Cuando te ofrecen la posibilidad de impartir clases de ética empresarial en una universidad de Corea –del Sur, obviamente–, tienes que aceptar. No suele ser habitual recibir ofertas de este tipo en las que, además, tienes tantas o más posibilidades de aprender que de enseñar.
Corea es uno de los países más avanzados en educación. El tiempo y el dinero que las familias invierten en educación son extraordinarios. La presión social y cultural para que los hijos estudien es absoluta. Son tres los factores esenciales para entender por qué eso es así. La idea de que el futuro personal depende del número de títulos académicos obtenidos; la noción confuciana de la centralidad de la educación en una sociedad muy jerarquizada, y, finalmente, el deseo de estudiantes y padres por igual por entrar a formar parte de las redes sociales establecidas en torno a los centros educativos, preferiblemente de élite. Así se entiende que más del 95 % de los estudiantes finalicen la educación secundaria. La consecuencia de todo ello es que la figura del profesor universitario es vista con un respeto reverencial, incluso excesivo, pues encarna el estrato superior de educación que se puede alcanzar.

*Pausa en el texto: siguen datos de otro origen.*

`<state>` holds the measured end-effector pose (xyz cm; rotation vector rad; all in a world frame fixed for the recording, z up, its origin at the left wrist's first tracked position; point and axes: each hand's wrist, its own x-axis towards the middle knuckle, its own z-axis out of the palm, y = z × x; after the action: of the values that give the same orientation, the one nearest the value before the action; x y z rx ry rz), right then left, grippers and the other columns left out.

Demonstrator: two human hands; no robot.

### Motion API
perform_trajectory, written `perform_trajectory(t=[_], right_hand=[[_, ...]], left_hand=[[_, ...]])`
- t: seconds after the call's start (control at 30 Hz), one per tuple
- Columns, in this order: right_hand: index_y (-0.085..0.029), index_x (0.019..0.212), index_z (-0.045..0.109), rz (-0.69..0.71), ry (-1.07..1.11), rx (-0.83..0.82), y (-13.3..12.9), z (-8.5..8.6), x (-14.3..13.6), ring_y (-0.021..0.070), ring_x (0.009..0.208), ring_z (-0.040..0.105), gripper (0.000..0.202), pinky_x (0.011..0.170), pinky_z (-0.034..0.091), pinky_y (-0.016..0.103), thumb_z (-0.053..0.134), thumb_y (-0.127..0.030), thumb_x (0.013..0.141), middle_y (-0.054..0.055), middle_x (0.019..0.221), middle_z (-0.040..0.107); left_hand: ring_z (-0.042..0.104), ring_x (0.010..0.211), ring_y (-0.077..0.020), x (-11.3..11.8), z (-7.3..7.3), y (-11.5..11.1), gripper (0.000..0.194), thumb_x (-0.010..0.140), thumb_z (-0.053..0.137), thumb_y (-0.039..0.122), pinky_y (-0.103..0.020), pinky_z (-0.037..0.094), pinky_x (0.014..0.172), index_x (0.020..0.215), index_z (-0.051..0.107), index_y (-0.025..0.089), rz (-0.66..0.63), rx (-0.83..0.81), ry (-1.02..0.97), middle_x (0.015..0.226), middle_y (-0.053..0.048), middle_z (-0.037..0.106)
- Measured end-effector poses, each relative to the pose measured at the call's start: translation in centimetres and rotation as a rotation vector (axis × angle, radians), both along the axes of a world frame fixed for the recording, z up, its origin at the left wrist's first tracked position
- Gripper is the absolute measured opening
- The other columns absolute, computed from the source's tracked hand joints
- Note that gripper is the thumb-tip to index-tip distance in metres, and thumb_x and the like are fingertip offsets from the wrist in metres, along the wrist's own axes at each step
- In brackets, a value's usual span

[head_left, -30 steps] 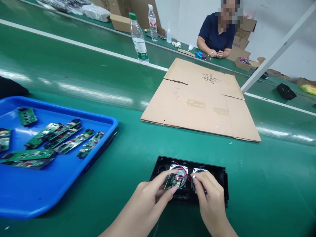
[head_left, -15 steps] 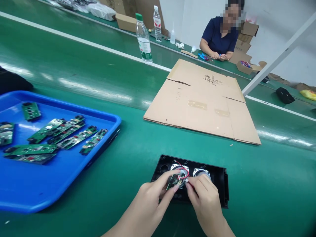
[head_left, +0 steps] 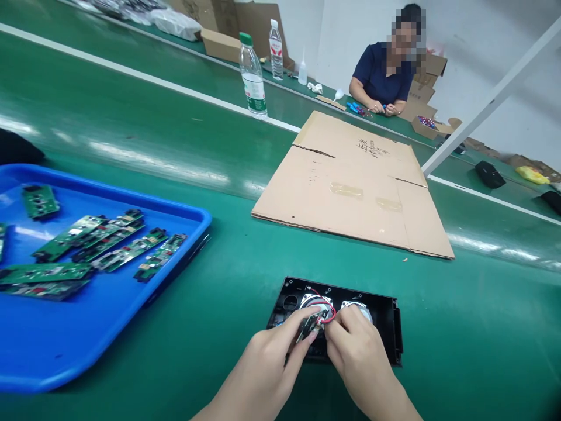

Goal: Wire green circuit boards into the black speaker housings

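Note:
A black plastic speaker housing [head_left: 385, 327] lies on the green bench, its inner side up, with two round speakers [head_left: 362, 310] set in it. Above its left half, my left hand [head_left: 280, 351] pinches a small green circuit board [head_left: 309, 326] between thumb and fingers, tilted. Red and black wires [head_left: 331, 309] loop from the board's end over the left speaker. Close against the board, my right hand [head_left: 357, 345] is closed, fingertips together at the wires. What exactly those fingertips grip is mostly hidden behind the hand.
A blue tray [head_left: 109, 345] with several circuit boards [head_left: 127, 250] stands at the left. Flattened cardboard [head_left: 350, 187] lies beyond the housing. A water bottle [head_left: 253, 82] stands farther back. Across the bench sits a co-worker [head_left: 383, 76] handling small parts. A white post [head_left: 486, 111] slants at the right.
My right hand has moved slightly left, its fingers curling closer to the board; the white plug seen at its fingertips is now hidden. The camera view has shifted a little.

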<state>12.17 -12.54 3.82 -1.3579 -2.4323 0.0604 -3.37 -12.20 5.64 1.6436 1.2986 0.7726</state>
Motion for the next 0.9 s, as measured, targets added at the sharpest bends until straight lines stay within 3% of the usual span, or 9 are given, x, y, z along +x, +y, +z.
perform_trajectory(t=[0.17, 0.3, 0.4, 0.53, 0.77, 0.9], right_hand=[[-0.017, 0.073, 0.055, 0.015, -0.091, 0.082, -0.1, 0.1, -0.2, 0.0155, 0.059, 0.041, 0.03, 0.048, 0.029, 0.027, 0.03, -0.007, 0.085, 0.004, 0.067, 0.05], [-0.017, 0.072, 0.056, 0.009, 0.012, 0.083, -0.1, 0.2, -0.2, 0.0136, 0.054, 0.044, 0.028, 0.047, 0.031, 0.026, 0.034, -0.012, 0.089, 0.001, 0.061, 0.052], [-0.017, 0.076, 0.057, -0.041, 0.166, 0.012, 0.0, 0.4, 0.1, 0.013, 0.053, 0.047, 0.027, 0.046, 0.036, 0.024, 0.036, -0.024, 0.092, 0.001, 0.062, 0.053], [-0.016, 0.106, 0.053, -0.033, 0.229, -0.079, -0.2, 0.4, 0.3, 0.0149, 0.071, 0.057, 0.025, 0.056, 0.046, 0.024, 0.035, -0.023, 0.091, 0.008, 0.088, 0.059], [-0.018, 0.087, 0.058, -0.046, 0.283, -0.144, -0.5, 0.5, 0.0, 0.0152, 0.07, 0.054, 0.02, 0.06, 0.045, 0.026, 0.038, -0.015, 0.088, 0.005, 0.08, 0.06], [-0.022, 0.093, 0.056, -0.039, 0.292, -0.395, -0.1, 1.7, 1.0, 0.0137, 0.072, 0.059, 0.015, 0.061, 0.046, 0.022, 0.053, -0.014, 0.08, 0.002, 0.085, 0.062]], left_hand=[[0.068, 0.071, -0.0157, 0.2, -0.3, 0.0, 0.03, 0.083, 0.039, 0.025, -0.019, 0.053, 0.062, 0.104, 0.06, 0.027, -0.014, 0.017, 0.007, 0.084, 0.001, 0.072], [0.067, 0.074, -0.0153, 0.1, -0.3, -0.1, 0.031, 0.084, 0.037, 0.023, -0.02, 0.052, 0.066, 0.104, 0.06, 0.026, -0.037, 0.031, -0.006, 0.089, 0.0, 0.072], [0.068, 0.073, -0.0155, -0.2, 0.0, -0.1, 0.031, 0.083, 0.038, 0.022, -0.018, 0.052, 0.061, 0.103, 0.061, 0.028, -0.073, 0.034, -0.033, 0.087, 0.001, 0.073], [0.068, 0.072, -0.0166, -0.5, 0.3, -0.1, 0.03, 0.08, 0.041, 0.021, -0.019, 0.053, 0.061, 0.095, 0.065, 0.029, -0.054, 0.058, -0.037, 0.085, 0.001, 0.073], [0.068, 0.072, -0.0147, -0.2, 0.4, -0.3, 0.029, 0.079, 0.044, 0.02, -0.017, 0.053, 0.063, 0.096, 0.066, 0.028, -0.03, 0.047, -0.077, 0.084, 0.001, 0.074], [0.067, 0.061, -0.0136, -0.2, 0.5, -1.0, 0.026, 0.079, 0.044, 0.024, -0.015, 0.053, 0.054, 0.094, 0.065, 0.029, 0.007, 0.013, -0.059, 0.079, 0.002, 0.073]])
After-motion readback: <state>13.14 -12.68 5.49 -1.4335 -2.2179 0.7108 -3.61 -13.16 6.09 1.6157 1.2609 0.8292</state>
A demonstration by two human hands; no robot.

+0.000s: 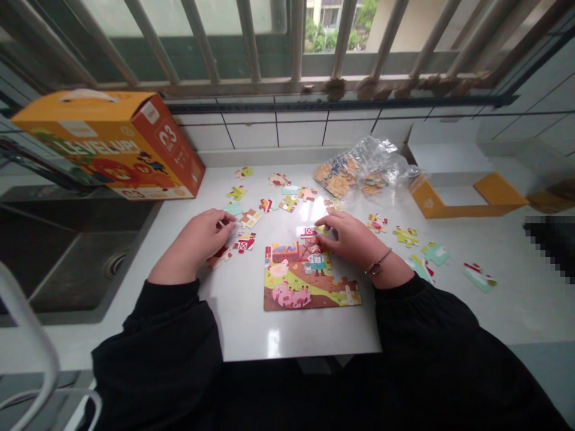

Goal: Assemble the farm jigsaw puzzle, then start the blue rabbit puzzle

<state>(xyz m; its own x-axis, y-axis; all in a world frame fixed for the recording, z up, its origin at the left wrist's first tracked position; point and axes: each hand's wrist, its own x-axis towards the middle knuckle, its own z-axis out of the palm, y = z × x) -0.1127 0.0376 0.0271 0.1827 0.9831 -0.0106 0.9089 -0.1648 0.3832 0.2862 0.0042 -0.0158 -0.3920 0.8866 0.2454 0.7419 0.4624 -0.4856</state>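
Note:
A partly joined jigsaw puzzle [294, 278] lies flat on the counter, showing a pink pig, a hen and a figure in a teal apron. My right hand [353, 239] is at its upper right edge, thumb and fingertips closed around a small yellow-green puzzle piece [321, 230]. Left of the puzzle, my left hand [209, 236] rests low with curled fingers, thumb and fingertips together; whatever is between them is hidden. Close to it lie a red barn piece [245, 242], a brown-and-white piece [250, 218] and a teal piece [232, 208].
Loose pieces lie behind the puzzle and to its right, among them a green piece [405, 236]. A clear bag of pieces [354, 170] and an open orange-and-white box [467, 203] stand behind. At left are an orange carton [112, 146] and a dark sink [67, 257].

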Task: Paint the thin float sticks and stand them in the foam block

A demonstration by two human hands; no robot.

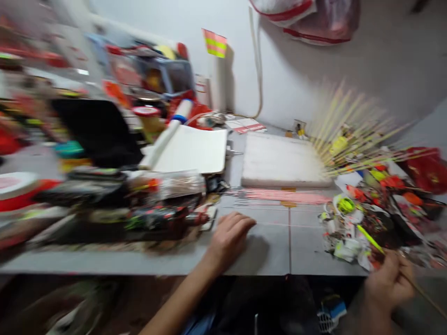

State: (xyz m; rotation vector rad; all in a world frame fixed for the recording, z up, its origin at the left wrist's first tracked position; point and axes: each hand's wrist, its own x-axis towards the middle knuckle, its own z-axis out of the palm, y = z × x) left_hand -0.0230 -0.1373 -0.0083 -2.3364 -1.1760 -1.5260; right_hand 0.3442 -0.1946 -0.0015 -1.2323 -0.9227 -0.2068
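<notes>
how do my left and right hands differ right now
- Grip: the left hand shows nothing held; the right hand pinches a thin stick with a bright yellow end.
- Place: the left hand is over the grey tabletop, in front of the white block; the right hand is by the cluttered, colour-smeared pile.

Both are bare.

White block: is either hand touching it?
No, the left hand is short of the white block, and the right hand is off to the right.

The block (284, 160) lies left of the stick bundle (327, 152)
</notes>
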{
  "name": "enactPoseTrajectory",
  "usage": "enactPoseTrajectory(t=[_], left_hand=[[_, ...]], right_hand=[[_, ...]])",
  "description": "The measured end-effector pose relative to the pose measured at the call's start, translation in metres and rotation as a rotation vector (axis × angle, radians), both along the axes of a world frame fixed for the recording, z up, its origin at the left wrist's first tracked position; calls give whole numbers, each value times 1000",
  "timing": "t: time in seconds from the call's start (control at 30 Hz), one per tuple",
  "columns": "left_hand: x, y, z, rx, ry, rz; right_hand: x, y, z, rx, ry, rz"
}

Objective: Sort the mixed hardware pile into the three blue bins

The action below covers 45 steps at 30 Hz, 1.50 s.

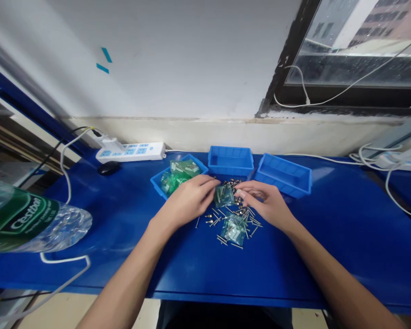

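Note:
My left hand (196, 197) is at the left edge of a clear bag of small parts (224, 195), its fingers bent together; what they hold, if anything, is hidden. Across the pile, my right hand (263, 201) has thumb and forefinger pinched close above brass-coloured fittings (240, 201); the thing between them is too small to name. Loose screws (255, 221) lie scattered on the blue table around a second clear bag (233, 229). Behind my left hand, a blue bin (156, 182) holds green and clear bags.
Two more blue bins (230, 161), (284, 175) stand behind the pile. A white power strip (137, 151) and a black mouse (108, 168) lie at the back left. A large water bottle (37, 219) is at the left, near a white cable (66, 260).

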State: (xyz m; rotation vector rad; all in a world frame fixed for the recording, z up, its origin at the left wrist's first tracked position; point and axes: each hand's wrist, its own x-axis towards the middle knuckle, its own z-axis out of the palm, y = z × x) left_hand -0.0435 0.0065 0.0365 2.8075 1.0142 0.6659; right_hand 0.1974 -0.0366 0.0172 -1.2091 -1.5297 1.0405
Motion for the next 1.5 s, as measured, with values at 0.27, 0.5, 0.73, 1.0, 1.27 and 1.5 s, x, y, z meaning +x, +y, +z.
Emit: enactPoseTrajectory(t=[0.27,0.5,0.73,1.0,1.27,1.5], left_hand=[[3,-1,-12,-96,153,-68],[4,-2,-11,-88,90,-22],[2,-4,1,85,10,94],[19,-18,8,-310,-458,10],[23,-17,2,-287,-511,-4],[-10,6,4,353,-353,347]], right_hand=[[-1,-1,2,2,7,-4],[0,-1,2,3,0,-6],[1,1,-3,48,-62,-20],[2,0,-6,49,-107,84],[-1,0,-5,34,-71,22],[2,2,-5,60,-46,-79]])
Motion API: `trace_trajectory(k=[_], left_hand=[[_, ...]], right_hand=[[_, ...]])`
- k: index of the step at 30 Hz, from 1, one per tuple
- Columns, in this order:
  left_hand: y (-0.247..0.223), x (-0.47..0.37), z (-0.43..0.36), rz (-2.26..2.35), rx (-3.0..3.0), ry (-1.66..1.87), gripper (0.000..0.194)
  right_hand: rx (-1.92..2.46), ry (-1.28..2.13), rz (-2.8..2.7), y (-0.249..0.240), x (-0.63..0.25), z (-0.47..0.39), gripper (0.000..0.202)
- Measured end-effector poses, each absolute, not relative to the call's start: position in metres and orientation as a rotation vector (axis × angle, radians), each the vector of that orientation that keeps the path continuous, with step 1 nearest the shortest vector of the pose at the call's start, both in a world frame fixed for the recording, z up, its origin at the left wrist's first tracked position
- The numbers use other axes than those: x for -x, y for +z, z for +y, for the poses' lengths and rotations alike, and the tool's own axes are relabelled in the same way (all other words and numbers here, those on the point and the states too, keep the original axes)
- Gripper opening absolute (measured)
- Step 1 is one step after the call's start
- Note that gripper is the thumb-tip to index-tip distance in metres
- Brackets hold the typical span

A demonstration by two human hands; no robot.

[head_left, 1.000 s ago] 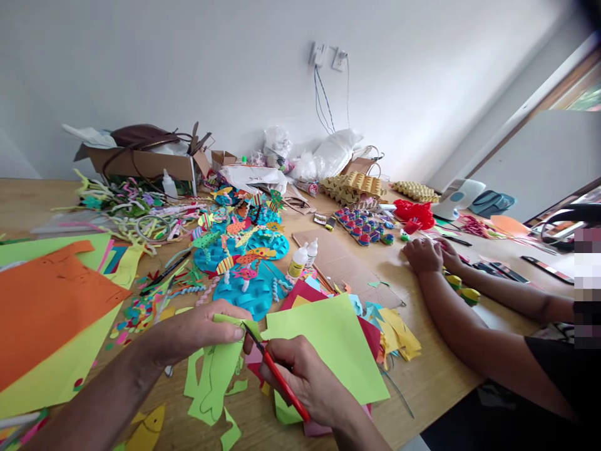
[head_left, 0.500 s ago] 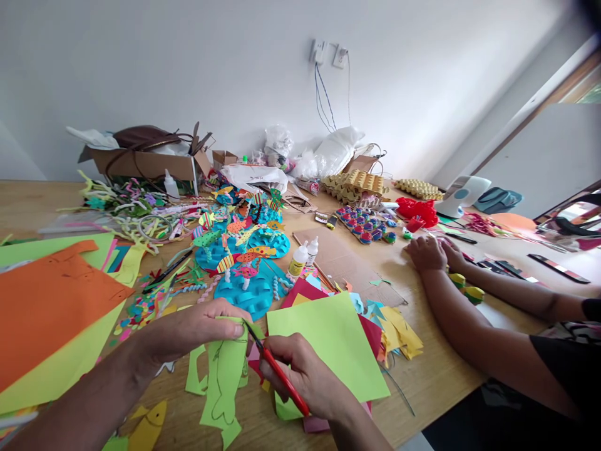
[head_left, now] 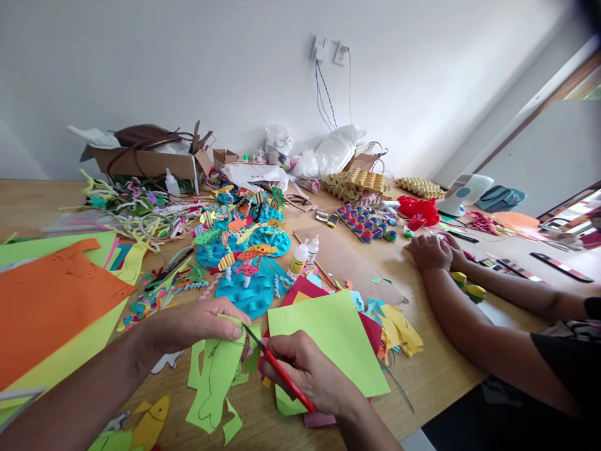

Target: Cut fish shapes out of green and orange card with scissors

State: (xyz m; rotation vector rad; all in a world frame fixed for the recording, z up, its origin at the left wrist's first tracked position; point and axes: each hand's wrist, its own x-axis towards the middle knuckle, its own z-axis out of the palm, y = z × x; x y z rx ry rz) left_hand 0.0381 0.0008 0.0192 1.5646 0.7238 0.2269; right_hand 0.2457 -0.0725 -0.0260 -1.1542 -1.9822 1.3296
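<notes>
Our left hand's (head_left: 204, 326) fingers pinch the green paper (head_left: 220, 379) between thumb and fingertips; our right hand's (head_left: 312, 373) fingers curl closed around the red-handled scissors (head_left: 286, 377). Since half a second ago, the paper's lower end has swung leftward. It hangs below our left fingers, its upper edge at the blades.

the tail end of your light green paper with the drawn fish (head_left: 218, 382) has swung left, uncovering more of the green paper offcut (head_left: 232, 424); more of the white paper cutout (head_left: 167, 362) shows beside your left arm (head_left: 113, 363).
</notes>
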Motion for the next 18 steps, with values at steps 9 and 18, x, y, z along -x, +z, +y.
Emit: trace_trajectory(k=[9, 18], left_hand=[[0.011, -0.032, 0.004, 0.888, -1.435, 0.266, 0.014], [0.020, -0.037, 0.009, 0.669, -1.439, 0.010, 0.021]], right_hand=[[1.136, 1.194, -2.103, -0.017, -0.247, -0.072, 0.039], [1.152, 1.179, -2.075, -0.014, -0.247, -0.072, 0.036]])
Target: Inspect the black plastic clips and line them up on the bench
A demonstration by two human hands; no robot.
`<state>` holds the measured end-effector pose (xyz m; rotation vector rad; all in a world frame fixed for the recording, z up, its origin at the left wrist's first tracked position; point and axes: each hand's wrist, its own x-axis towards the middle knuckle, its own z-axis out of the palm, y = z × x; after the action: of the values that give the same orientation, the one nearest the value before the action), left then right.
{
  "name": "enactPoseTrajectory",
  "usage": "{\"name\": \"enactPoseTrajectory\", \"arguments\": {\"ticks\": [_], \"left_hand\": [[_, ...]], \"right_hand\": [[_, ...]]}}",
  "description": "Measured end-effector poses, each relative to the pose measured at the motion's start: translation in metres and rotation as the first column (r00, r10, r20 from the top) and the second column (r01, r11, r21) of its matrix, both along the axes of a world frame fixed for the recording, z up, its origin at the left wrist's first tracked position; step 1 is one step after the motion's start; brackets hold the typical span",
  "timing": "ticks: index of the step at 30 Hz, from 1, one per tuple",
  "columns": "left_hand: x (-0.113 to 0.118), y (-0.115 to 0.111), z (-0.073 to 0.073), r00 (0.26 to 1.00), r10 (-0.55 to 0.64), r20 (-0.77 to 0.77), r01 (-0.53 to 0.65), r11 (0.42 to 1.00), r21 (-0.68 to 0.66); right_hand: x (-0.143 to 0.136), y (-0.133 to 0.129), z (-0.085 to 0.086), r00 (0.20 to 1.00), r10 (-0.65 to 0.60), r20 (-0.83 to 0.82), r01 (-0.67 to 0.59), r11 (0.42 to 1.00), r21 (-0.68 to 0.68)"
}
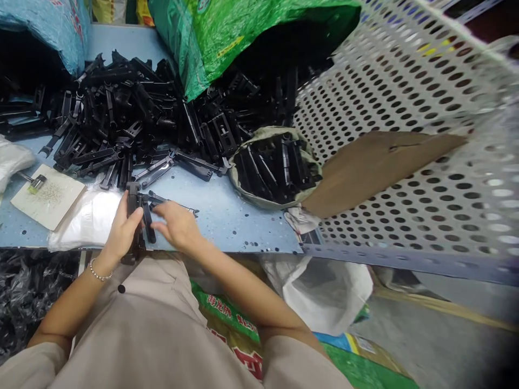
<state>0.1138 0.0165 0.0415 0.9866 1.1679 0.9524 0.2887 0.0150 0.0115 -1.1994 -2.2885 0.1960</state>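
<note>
From my end of the feed, I have the left hand (pixel 126 227) wrapped around a black plastic part (pixel 132 200), holding it upright at the front edge of the blue table (pixel 259 221). A slimmer black piece (pixel 148 220) stands just to the right of it, slightly tilted, between my two hands. The right hand (pixel 176 222) is loosely unfolded beside that piece, thumb and fingers parted; I cannot tell whether the fingertips touch it. A beaded bracelet (pixel 100 272) circles the left wrist. Just left of the grip lies a white plastic packet (pixel 83 219), partly overlapped by a pale square board (pixel 48 197) with a small metal-capped item (pixel 37 183) on it. Beyond the hands, a big tangled heap of black parts (pixel 121 108) spreads across the table, with a blue sack (pixel 60 27) gaping at its left and a green sack (pixel 227 32) over its right side. To the right, a round cloth bag (pixel 239 189) holds more such parts, near a brown cardboard sheet (pixel 377 167) leaning against a perforated pale panel (pixel 425 97). Below the table edge, a white sack (pixel 324 294) sits open.
</note>
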Motion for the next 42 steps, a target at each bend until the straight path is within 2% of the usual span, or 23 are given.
{"name": "enactPoseTrajectory", "arguments": {"ticks": [2, 6, 8, 10, 15, 18, 22, 25, 28, 31, 33, 34, 35, 36, 37, 38, 39, 40, 41, 42], "left_hand": [[0.0, -0.003, 0.004, 0.998, -0.055, 0.012, 0.056, 0.998, -0.041], [-0.006, -0.004, 0.011, 0.979, -0.181, 0.093, 0.197, 0.956, -0.219], [-0.009, -0.003, 0.014, 0.963, -0.226, 0.144, 0.259, 0.922, -0.287], [-0.009, -0.003, 0.016, 0.957, -0.239, 0.165, 0.28, 0.913, -0.298], [0.0, -0.006, 0.02, 0.985, -0.155, 0.07, 0.165, 0.969, -0.185], [0.0, -0.004, 0.02, 0.978, -0.19, 0.089, 0.205, 0.956, -0.209], [-0.005, 0.004, 0.019, 0.953, -0.24, 0.183, 0.283, 0.922, -0.263], [-0.006, 0.005, 0.018, 0.951, -0.235, 0.202, 0.285, 0.918, -0.275], [-0.008, 0.006, 0.016, 0.968, -0.164, 0.189, 0.214, 0.933, -0.29], [-0.02, 0.008, 0.015, 0.987, -0.021, 0.159, 0.065, 0.959, -0.276], [-0.032, 0.011, 0.015, 0.988, 0.072, 0.137, -0.035, 0.966, -0.254], [-0.038, 0.012, 0.016, 0.986, 0.107, 0.131, -0.072, 0.966, -0.247], [-0.044, 0.012, 0.016, 0.983, 0.132, 0.127, -0.099, 0.965, -0.242], [-0.05, 0.012, 0.017, 0.98, 0.15, 0.128, -0.117, 0.964, -0.238], [-0.054, 0.011, 0.017, 0.979, 0.16, 0.13, -0.126, 0.963, -0.237], [-0.057, 0.01, 0.017, 0.978, 0.162, 0.131, -0.128, 0.963, -0.238], [-0.06, 0.008, 0.017, 0.979, 0.158, 0.13, -0.124, 0.963, -0.237], [-0.061, 0.007, 0.016, 0.98, 0.151, 0.129, -0.118, 0.965, -0.235], [-0.062, 0.006, 0.014, 0.981, 0.142, 0.131, -0.109, 0.967, -0.232], [-0.062, 0.005, 0.011, 0.982, 0.129, 0.137, -0.095, 0.968, -0.231]], "right_hand": [[0.01, 0.016, 0.016, 0.996, -0.034, 0.082, 0.034, 0.999, -0.001], [0.022, 0.035, 0.04, 0.946, 0.214, 0.242, -0.219, 0.976, -0.008], [0.025, 0.039, 0.044, 0.917, 0.31, 0.251, -0.314, 0.949, -0.025], [0.027, 0.043, 0.044, 0.904, 0.351, 0.246, -0.351, 0.935, -0.043], [0.029, 0.048, 0.03, 0.946, 0.239, 0.219, -0.233, 0.971, -0.055], [0.03, 0.046, 0.026, 0.954, 0.215, 0.209, -0.201, 0.976, -0.085], [0.029, 0.044, 0.029, 0.954, 0.248, 0.167, -0.232, 0.967, -0.11], [0.027, 0.044, 0.031, 0.961, 0.231, 0.15, -0.213, 0.969, -0.129], [0.024, 0.042, 0.034, 0.987, 0.134, 0.088, -0.117, 0.978, -0.175], [0.018, 0.023, 0.033, 0.992, 0.022, -0.125, -0.048, 0.978, -0.204], [0.011, -0.006, 0.02, 0.965, 0.048, -0.257, -0.106, 0.971, -0.215], [0.006, -0.026, 0.007, 0.952, 0.089, -0.294, -0.162, 0.959, -0.233], [0.002, -0.05, -0.009, 0.941, 0.185, -0.283, -0.269, 0.917, -0.294], [-0.001, -0.075, -0.028, 0.943, 0.214, -0.257, -0.305, 0.863, -0.403], [-0.002, -0.1, -0.048, 0.957, 0.17, -0.234, -0.273, 0.801, -0.533], [-0.001, -0.124, -0.067, 0.972, 0.038, -0.233, -0.187, 0.73, -0.657], [0.002, -0.146, -0.084, 0.954, -0.188, -0.232, -0.055, 0.652, -0.756], [0.006, -0.163, -0.097, 0.881, -0.42, -0.217, 0.076, 0.577, -0.813], [0.012, -0.175, -0.106, 0.843, -0.504, -0.187, 0.137, 0.538, -0.832], [0.017, -0.181, -0.11, 0.761, -0.621, -0.19, 0.188, 0.492, -0.85]]}}
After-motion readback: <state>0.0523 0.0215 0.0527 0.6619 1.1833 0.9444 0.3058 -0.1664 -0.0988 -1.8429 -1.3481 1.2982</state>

Pese a los extraordinarios resultados obtenidos por Corea del Sur, por ejemplo, en el Informe Pisa sobre educación, se trata de un modelo educativo poco sostenible, sobre todo si lo comparamos con otros modelos, como el finlandés, mucho más amables con los estudiantes y las familias. A título ilustrativo, los alumnos coreanos que tengo en clase conforman el 1 % de las mejores notas del examen de acceso al sistema universitario. Se dice pronto. Pero, a la edad de veinte y pocos años, estos estudiantes han vivido una juventud que no desearía yo para mis hijos. Durante toda su adolescencia, han sufrido una presión por la nota de corte como pocos estudiantes en el resto del mundo. En esos años, los padres han invertido los ahorros en enviar a sus hijos, tras la jornada escolar, a las escuelas de refuerzo. Las horas de sueño pueden ser entre 5 y 6, por término medio, para un adolescente coreano. Los contenidos aprendidos en la escuela o en el instituto enseguida quedan reducidos a un mero acompañamiento de lo que realmente importa: dar lo mejor de sí mismos en las escuelas de preparación para el examen de ingreso. Una actividad que se alarga hasta altas horas de la madrugada. Las consecuencias psicológicas sobre los estudiantes las podemos imaginar. Recientemente, el gobierno ha introducido un toque de queda escolar para poner fin a esta locura, pero la situación recuerda la que se generó durante la implantación de la Ley Seca, que prohibía la venta de licor a ciudadanos ávidos de consumirlo. Los resultados, pues, están por ver.
¿Son mejores los estudiantes coreanos que los extranjeros? En mi caso, no lo son. Son extraordinarios en operaciones matemáticas, en memorizar y en resolver tests de respuesta múltiple. Habilidades o competencias perfectamente inútiles en un curso de ética empresarial. Otro problema no menor es el inglés: lo han estudiado mucho, pero su nivel es desigual. Han aprendido vocabulario y gramática, pero poco o nada de expresión oral. Finalmente, surge el mayor problema para una asignatura como la mía: el sentido comunitario, la incapacidad de cuestionar nada de lo que diga el profesor, de expresarse al margen de lo que sería la opinión estandarizada del grupo. El profesor echa en falta en estos estudiantes el pensamiento reflexivo y crítico; la capacidad de estructurar ideas, lecturas y pensamientos de manera creativa. Son estudiantes modelados a partir de un sistema educativo y cultural que el profesor visitante apenas empieza a comprender. De ahí surge la apasionante aventura de enseñar ética empresarial en un contexto tan alejado del nuestro y el porqué de mi convencimiento de que en un país como Corea el profesor, más que a enseñar, va a aprender.